Bab 28. Sebuah Jalan dari Garin
Haloo, masih nunggu cerita ini tidak???
Kalau kemaleman baca besok aja, sekarang vote dulu..
Yuk, ramaikan per-paragraf!!!
SELAMAT MEMBACA YAAA
-------------------------------------------------------
Bab 28. Sebuah Jalan dari Garin
Kalau memang takdirnya, mau penghalang sekokoh apapun pasti akan runtuh juga pada akhirnya
***
"RAIDEN udah mutusin lo karena dia lebih milih cewek lain dan sekarang, lo dengan gampangnya mau ke rumah dia cuma karena adiknya lagi sakit?? Oh common, kayaknya lo harus pikir ulang deh, Ta.."
Nirbita yang baru saja keluar dari kamar mandi praktis menaikkan kedua alisnya begitu disambut ocehan Garin. Setelahnya, ia tidak begitu menggubris, membiarkan sahabatnya itu puas berbicara sementara dirinya sibuk memasukkan kaus yang dikenakannya ke dalam skort agar nampak lebih rapi.
"Ini bukan soal silaturahmi doang. Ini menyangkut harga diri. Kalau lo ke sana, yang ada lo disangkanya masih berharap sama dia. Ntar dia kege-eran dan makin ngelunjak!" lanjut Garin.

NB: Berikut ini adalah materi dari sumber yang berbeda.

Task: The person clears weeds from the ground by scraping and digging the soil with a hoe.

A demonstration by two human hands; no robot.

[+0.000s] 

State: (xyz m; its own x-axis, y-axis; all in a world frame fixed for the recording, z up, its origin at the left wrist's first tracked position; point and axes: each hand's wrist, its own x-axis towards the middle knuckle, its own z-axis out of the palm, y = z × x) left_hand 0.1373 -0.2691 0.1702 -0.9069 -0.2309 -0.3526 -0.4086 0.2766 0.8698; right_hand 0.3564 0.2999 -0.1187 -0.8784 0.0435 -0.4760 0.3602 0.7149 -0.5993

"Raiden nggak ada di rumah kok, Rin. Makanya gue mau ke sana dan sekarang harus buru-buru," jawab Nirbita santai. Ia melenggang ke arah meja rias dan duduk di sana.
Saat tahu Greesa sakit dan dalam tahap recovery usai operasi usus buntu, yang ada di kepala Nirbita adalah menjenguknya. Ia sudah mempertimbangkan beberapa hal termasuk keberadaan Raiden, bertepatan dengan pengakuan Greesa bahwa lelaki itu sedang tidak berada di rumah. Maka, yang dilakukannya sekarang adalah bersiap-siap. Berharap ketika ia datang dan menghabiskan beberapa waktu disana, pertemuannya dengan Raiden dapat terhindari.
"Nggak ada yang bisa nebak waktu, Ta. Kalau misalnya dia pulang sebelum lo keluar dari rumah itu gimana?"
Nirbita tidak menjawab. Lalu, ia menoleh ke arah Garin -yang kini sudah duduk di pinggiran tempat tidur- sambil menunjukkan concealer di tangannya. "Gue boleh minta ini nggak?"
Garin mendengus. "Boleh." Ia tahu Nirbita sedang mengalihkan pembicaraan. Tapi tidak semudah itu baginya.. "Atau lo ke rumah Raiden ditemenin Sekala aja deh."
"Kok jadi Sekala sih?" tanya Nirbita sembari lanjut mengolesi sisi-sisi yang memar dengan krim di tangannya. Melalui cermin rias, Nirbita melihat Garin menatapnya dengan alis bertaut.
"Ya hitung-hitung buat gandengan lah."
"Kenapa nggak lo aja yang nemenin gue?"
Garin melipat kedua tangannya lalu memutar matanya malas. "Tolong ya. Malam ini gue baru punya waktu berduaan sama cowok gue. Jadi nggak bisa diganggu."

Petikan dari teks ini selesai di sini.